Bailey said Linda's behavior was "just as odd, just as bizarre, just as unexplainable, just as suspicious as (Gerhartsreiter's) was." She had a fake name of her own, Cody,  and "her own fantasy world," according to Bailey, and told people different stories about her near-term plans before disappearing.

Bailey also made much of Linda's size compared with his client. She was 6 feet tall and weighed about 200 pounds, he said, while Gerhartsreiter was 5 foot 6 inches and about 140 pounds.

He suggested that she may have had motive to "end her marriage and use her size and her heft to strike those deadly blows and murder her husband and then 'poof,' simply disappear," the defense attorney said, later adding that the plastic bags with university logos could have been used to intentionally frame his client.

After the couple went missing and police investigators went to the San Marino house to ask questions, Gerhartsreiter himself disappeared, using the names Christopher Chichester and Christopher Crowe, among others, and heading to Greenwich, Connecticut.

He got a series of jobs as a bond and securities trader, ultimately ending up making more than $100,000 in salary while working for Kidder, Peabody & Co.     He conned a woman into going into hiding with him when police tried to find him at the securities firm, convincing her that his parents had been kidnapped.

Later, as Clark Rockefeller, Gerhartsreiter married Sandra Boss, a Harvard graduate and the two had a child. The defendant never worked again, held a bank account or signed any legal documents, and never told his wife his true identity, Balian said.

Even after Sohus' remains were recovered -- the result of a San Marino Police Department detective reopening a cold case -- and Gerhartsreiter was arrested, he was "still attempting to convince the world" he was someone else, Balian said.

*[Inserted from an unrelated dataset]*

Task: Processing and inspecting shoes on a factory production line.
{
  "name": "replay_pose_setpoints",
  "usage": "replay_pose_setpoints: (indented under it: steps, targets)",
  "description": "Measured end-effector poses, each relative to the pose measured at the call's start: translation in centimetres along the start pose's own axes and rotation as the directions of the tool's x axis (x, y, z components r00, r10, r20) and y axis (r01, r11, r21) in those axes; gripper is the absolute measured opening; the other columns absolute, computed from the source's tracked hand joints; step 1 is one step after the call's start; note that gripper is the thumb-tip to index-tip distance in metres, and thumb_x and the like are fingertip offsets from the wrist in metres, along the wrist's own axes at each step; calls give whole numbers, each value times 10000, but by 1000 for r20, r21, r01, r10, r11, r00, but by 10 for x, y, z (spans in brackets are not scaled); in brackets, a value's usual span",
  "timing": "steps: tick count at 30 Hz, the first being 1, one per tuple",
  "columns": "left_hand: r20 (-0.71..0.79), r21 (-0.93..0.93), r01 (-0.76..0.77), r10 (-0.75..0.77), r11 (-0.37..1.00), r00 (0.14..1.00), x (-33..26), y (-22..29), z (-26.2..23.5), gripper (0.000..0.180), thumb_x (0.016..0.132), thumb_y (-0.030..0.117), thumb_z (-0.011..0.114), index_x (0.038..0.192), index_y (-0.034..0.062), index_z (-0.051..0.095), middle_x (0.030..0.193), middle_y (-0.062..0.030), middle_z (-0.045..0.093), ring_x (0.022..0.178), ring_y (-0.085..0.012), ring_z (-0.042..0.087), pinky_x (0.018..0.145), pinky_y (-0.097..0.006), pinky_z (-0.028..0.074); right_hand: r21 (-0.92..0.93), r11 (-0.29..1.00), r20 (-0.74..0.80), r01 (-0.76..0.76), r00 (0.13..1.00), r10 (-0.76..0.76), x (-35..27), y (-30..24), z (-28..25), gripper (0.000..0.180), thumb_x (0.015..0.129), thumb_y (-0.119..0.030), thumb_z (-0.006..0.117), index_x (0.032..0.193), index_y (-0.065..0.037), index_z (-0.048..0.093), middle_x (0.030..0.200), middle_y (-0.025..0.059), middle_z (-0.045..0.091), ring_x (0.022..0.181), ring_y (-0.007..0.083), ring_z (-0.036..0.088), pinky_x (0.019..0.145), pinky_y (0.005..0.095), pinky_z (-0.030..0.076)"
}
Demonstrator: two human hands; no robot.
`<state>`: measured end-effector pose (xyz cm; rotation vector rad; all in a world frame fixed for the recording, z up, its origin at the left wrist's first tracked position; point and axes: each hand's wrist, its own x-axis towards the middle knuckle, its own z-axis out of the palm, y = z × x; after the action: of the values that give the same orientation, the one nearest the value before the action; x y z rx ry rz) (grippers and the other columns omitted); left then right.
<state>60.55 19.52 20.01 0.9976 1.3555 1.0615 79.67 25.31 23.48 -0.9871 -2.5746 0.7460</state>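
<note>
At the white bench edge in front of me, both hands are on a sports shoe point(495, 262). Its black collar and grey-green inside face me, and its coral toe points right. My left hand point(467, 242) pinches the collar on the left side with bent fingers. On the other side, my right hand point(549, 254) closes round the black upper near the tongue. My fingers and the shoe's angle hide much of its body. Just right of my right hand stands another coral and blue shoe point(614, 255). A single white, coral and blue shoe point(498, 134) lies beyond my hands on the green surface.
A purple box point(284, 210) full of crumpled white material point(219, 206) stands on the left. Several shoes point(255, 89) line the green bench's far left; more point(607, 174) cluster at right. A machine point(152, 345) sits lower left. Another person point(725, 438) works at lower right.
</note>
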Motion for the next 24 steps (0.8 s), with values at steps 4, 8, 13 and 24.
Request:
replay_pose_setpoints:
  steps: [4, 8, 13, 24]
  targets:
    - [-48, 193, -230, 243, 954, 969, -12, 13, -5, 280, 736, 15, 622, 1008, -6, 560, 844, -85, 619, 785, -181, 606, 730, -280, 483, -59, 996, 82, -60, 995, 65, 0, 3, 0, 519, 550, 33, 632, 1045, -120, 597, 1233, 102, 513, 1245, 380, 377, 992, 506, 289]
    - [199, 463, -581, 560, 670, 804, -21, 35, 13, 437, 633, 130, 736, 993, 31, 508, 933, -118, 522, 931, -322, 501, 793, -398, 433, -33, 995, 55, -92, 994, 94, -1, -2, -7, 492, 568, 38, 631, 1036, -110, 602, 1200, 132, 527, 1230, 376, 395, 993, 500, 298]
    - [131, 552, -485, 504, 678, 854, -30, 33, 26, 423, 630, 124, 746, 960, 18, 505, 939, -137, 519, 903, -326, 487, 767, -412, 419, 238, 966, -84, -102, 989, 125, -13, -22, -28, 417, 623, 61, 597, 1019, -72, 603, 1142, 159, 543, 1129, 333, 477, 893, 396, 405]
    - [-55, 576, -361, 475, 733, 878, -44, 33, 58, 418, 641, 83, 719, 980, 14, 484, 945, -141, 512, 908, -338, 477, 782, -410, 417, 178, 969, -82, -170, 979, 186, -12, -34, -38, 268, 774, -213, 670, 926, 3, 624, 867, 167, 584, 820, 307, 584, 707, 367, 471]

The prosecutor played back a televised interview with NBC in which Gerhartsreiter, already the subject of national speculation, identified himself as Clark Rockefeller and told viewers "I'm quite sure I grew up in New York City" and denied killing Sohus, saying "I'm a Quaker, I believe in non- violence. I can certainly say that I've never hurt anyone."

The defense referenced the interview as well.

"This man that they say was hiding for years after this murder ... went on national television," which prompted those who had known Gerhartsreiter to come forward, while Linda "erased all traces of her past," the defense attorney said. He also pointed to fingerprinting required for the defendant's job as a bond trader as evidence that "will show that he's not covering his tracks."

Gerhartsreiter faces up to 26 years to life in prison if convicted of first-degree murder.

"The exact same evidence they say proves he's guilty, in our opinion, shows he's innocent," Bailey said.

The trial will resume, with witness testimony, at 9:30 a.m. Tuesday.